## WORK REQUEST
How many of the lines in the material underneath include the string "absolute"? State the number only.

========================================

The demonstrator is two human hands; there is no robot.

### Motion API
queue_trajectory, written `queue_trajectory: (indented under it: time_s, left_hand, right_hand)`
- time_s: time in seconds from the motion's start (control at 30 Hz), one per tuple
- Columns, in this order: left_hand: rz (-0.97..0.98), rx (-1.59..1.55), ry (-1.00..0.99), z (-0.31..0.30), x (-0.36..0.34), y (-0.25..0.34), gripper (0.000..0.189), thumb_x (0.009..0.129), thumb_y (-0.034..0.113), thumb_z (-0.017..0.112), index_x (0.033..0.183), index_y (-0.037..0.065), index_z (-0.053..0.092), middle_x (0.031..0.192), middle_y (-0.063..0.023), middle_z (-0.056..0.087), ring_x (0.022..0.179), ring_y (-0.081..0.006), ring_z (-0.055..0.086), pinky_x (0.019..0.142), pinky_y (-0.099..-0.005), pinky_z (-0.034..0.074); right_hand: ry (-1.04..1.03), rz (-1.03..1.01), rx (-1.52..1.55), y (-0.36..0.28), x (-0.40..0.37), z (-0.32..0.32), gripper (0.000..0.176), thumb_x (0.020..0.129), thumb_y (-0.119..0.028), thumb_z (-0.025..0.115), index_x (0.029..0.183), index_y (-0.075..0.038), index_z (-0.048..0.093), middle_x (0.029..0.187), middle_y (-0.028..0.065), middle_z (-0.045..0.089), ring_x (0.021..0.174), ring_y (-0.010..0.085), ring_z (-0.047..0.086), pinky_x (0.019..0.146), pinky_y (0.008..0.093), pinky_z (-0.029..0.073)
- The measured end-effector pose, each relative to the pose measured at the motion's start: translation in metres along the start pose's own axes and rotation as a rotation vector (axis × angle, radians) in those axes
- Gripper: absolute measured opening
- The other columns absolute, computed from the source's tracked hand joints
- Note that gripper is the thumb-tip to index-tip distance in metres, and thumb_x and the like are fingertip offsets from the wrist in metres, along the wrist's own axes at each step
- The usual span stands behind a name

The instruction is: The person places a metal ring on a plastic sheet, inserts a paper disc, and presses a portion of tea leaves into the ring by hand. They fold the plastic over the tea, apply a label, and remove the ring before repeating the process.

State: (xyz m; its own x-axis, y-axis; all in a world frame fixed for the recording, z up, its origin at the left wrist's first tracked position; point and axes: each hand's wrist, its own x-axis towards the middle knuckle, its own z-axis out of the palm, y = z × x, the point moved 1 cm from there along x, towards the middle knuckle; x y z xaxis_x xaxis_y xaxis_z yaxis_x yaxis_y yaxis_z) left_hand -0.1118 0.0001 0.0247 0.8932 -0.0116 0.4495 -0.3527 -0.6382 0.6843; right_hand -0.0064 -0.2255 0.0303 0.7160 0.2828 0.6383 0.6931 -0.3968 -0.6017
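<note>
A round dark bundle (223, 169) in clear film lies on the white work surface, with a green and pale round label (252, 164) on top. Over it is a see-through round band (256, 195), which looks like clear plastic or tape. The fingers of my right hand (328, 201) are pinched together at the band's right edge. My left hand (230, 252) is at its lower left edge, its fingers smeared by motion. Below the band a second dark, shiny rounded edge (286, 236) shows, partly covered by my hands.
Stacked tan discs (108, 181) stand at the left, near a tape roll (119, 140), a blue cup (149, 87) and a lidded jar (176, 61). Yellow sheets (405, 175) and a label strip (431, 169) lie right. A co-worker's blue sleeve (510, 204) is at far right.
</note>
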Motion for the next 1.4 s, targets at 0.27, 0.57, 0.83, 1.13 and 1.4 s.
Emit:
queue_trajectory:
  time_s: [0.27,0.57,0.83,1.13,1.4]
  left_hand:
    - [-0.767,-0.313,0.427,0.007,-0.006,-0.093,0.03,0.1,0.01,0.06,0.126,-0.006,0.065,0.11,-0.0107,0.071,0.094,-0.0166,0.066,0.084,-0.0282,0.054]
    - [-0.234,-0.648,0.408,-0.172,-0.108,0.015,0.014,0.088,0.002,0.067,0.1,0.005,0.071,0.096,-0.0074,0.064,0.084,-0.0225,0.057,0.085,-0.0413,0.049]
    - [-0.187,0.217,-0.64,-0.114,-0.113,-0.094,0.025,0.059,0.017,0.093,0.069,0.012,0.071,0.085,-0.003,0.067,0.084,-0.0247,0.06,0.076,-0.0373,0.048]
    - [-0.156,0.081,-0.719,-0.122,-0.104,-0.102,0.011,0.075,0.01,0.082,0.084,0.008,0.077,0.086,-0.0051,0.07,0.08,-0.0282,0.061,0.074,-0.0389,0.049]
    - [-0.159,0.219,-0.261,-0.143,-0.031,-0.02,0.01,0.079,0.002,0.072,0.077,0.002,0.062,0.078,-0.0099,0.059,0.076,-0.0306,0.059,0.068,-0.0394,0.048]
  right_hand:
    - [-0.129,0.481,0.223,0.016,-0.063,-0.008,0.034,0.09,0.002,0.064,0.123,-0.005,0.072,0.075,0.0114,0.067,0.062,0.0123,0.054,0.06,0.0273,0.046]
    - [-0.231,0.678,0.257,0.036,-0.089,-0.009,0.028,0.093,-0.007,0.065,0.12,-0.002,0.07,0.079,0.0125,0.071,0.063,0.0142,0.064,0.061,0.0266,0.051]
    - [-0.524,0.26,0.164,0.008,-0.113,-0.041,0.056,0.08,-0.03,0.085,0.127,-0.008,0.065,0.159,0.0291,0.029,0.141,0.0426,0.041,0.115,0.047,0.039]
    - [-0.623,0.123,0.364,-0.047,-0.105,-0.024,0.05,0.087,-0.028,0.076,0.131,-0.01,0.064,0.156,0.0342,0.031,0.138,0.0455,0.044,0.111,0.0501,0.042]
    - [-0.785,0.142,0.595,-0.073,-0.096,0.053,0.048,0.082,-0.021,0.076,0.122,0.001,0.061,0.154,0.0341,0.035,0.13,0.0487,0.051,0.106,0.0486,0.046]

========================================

## RESPONSE FOR THIS EXERCISE
2